• **What the exercise asks**
Please set down the records below exactly as they appear.

• **Data supplied**
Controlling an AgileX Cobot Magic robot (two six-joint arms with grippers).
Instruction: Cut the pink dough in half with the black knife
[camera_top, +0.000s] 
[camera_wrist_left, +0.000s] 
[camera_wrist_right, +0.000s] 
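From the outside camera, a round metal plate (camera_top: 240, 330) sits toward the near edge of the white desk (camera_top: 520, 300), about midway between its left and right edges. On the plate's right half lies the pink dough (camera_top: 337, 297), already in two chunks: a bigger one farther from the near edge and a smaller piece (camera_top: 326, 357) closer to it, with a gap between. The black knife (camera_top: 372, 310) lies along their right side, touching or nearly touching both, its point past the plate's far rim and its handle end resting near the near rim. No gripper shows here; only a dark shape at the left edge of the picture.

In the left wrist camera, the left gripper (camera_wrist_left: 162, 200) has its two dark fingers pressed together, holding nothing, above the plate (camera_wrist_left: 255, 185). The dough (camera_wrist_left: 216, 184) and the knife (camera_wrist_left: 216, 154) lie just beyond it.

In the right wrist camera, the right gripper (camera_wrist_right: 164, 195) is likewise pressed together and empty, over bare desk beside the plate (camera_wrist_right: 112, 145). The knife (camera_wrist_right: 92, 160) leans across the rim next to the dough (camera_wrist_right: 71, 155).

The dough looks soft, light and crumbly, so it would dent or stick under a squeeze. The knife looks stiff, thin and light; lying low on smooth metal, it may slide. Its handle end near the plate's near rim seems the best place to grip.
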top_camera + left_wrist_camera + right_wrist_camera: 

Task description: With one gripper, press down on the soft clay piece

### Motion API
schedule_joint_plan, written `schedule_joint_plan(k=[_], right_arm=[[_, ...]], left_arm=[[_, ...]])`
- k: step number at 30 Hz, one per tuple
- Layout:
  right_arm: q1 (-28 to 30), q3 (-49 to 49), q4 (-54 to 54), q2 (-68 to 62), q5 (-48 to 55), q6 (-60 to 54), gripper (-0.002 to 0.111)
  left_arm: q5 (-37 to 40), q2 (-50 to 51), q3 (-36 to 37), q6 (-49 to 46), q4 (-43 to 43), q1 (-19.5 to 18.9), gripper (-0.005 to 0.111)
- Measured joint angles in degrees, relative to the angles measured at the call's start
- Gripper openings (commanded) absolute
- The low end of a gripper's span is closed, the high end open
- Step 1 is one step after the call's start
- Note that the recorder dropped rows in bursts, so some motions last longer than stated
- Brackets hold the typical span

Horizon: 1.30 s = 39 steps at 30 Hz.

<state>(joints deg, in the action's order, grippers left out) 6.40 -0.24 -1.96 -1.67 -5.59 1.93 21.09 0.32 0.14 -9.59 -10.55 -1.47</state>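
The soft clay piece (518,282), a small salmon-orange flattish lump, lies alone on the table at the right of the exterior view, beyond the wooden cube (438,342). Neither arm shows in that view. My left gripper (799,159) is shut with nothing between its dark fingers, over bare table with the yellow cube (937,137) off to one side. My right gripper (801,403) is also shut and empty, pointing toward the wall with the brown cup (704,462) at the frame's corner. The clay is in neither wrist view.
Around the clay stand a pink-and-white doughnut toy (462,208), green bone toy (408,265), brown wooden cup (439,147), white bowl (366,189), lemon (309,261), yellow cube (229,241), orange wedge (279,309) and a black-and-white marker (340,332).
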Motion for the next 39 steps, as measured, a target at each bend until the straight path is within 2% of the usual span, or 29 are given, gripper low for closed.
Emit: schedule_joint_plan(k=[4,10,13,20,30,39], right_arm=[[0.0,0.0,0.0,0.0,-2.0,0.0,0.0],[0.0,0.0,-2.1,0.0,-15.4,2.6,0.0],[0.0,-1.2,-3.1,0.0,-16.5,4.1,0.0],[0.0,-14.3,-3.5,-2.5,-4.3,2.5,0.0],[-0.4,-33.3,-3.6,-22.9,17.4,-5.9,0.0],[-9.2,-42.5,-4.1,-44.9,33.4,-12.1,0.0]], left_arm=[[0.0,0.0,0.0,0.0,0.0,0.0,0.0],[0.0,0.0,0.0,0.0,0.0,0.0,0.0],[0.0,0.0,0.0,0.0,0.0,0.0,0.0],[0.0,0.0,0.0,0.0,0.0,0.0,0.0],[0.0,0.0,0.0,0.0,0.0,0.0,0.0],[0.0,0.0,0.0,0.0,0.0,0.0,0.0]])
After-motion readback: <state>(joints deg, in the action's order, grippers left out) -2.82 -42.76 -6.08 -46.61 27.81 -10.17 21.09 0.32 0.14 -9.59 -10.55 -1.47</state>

• **Reply to the task**
Controlling an AgileX Cobot Magic robot (two six-joint arms with grippers).
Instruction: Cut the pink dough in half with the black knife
[camera_top, +0.000s] 
[camera_wrist_left, +0.000s] 
[camera_wrist_right, +0.000s] 
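From the outside camera, a round metal plate (camera_top: 240, 330) sits toward the near edge of the white desk (camera_top: 520, 300), about midway between its left and right edges. On the plate's right half lies the pink dough (camera_top: 337, 297), already in two chunks: a bigger one farther from the near edge and a smaller piece (camera_top: 326, 357) closer to it, with a gap between. The black knife (camera_top: 372, 310) lies along their right side, touching or nearly touching both, its point past the plate's far rim and its handle end resting near the near rim. No gripper shows here; only a dark shape at the left edge of the picture.

In the left wrist camera, the left gripper (camera_wrist_left: 162, 200) has its two dark fingers pressed together, holding nothing, above the plate (camera_wrist_left: 255, 185). The dough (camera_wrist_left: 216, 184) and the knife (camera_wrist_left: 216, 154) lie just beyond it.

In the right wrist camera, the right gripper (camera_wrist_right: 164, 195) is likewise pressed together and empty, over bare desk beside the plate (camera_wrist_right: 112, 145). The knife (camera_wrist_right: 92, 160) leans across the rim next to the dough (camera_wrist_right: 71, 155).

The dough looks soft, light and crumbly, so it would dent or stick under a squeeze. The knife looks stiff, thin and light; lying low on smooth metal, it may slide. Its handle end near the plate's near rim seems the best place to grip.
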top_camera + left_wrist_camera + right_wrist_camera: 

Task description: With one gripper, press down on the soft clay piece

### Motion API
schedule_joint_plan, written `schedule_joint_plan(k=[_], right_arm=[[_, ...]], left_arm=[[_, ...]])`
- k: step number at 30 Hz, one per tuple
- Layout:
  right_arm: q1 (-28 to 30), q3 (-49 to 49), q4 (-54 to 54), q2 (-68 to 62), q5 (-48 to 55), q6 (-60 to 54), gripper (-0.002 to 0.111)
  left_arm: q5 (-37 to 40), q2 (-50 to 51), q3 (-36 to 37), q6 (-49 to 46), q4 (-43 to 43), q1 (-19.5 to 18.9), gripper (-0.005 to 0.111)
- Measured joint angles in degrees, relative to the angles measured at the call's start
- Gripper openings (commanded) absolute
- The low end of a gripper's span is closed, the high end open
- Step 1 is one step after the call's start
- Note that the recorder dropped rows in bursts, so some motions last longer than stated
- Brackets hold the typical span

Horizon: 1.30 s = 39 steps at 30 Hz.

<state>(joints deg, in the action's order, grippers left out) 6.40 -0.24 -1.96 -1.67 -5.59 1.93 21.09 0.32 0.14 -9.59 -10.55 -1.47</state>
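The soft clay piece (518,282), a small salmon-orange flattish lump, lies alone on the table at the right of the exterior view, beyond the wooden cube (438,342). Neither arm shows in that view. My left gripper (799,159) is shut with nothing between its dark fingers, over bare table with the yellow cube (937,137) off to one side. My right gripper (801,403) is also shut and empty, pointing toward the wall with the brown cup (704,462) at the frame's corner. The clay is in neither wrist view.
Around the clay stand a pink-and-white doughnut toy (462,208), green bone toy (408,265), brown wooden cup (439,147), white bowl (366,189), lemon (309,261), yellow cube (229,241), orange wedge (279,309) and a black-and-white marker (340,332).
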Motion for the next 39 steps, as measured, a target at each bend until the straight path is within 2% of the usual span, or 29 are given, gripper low for closed.
Emit: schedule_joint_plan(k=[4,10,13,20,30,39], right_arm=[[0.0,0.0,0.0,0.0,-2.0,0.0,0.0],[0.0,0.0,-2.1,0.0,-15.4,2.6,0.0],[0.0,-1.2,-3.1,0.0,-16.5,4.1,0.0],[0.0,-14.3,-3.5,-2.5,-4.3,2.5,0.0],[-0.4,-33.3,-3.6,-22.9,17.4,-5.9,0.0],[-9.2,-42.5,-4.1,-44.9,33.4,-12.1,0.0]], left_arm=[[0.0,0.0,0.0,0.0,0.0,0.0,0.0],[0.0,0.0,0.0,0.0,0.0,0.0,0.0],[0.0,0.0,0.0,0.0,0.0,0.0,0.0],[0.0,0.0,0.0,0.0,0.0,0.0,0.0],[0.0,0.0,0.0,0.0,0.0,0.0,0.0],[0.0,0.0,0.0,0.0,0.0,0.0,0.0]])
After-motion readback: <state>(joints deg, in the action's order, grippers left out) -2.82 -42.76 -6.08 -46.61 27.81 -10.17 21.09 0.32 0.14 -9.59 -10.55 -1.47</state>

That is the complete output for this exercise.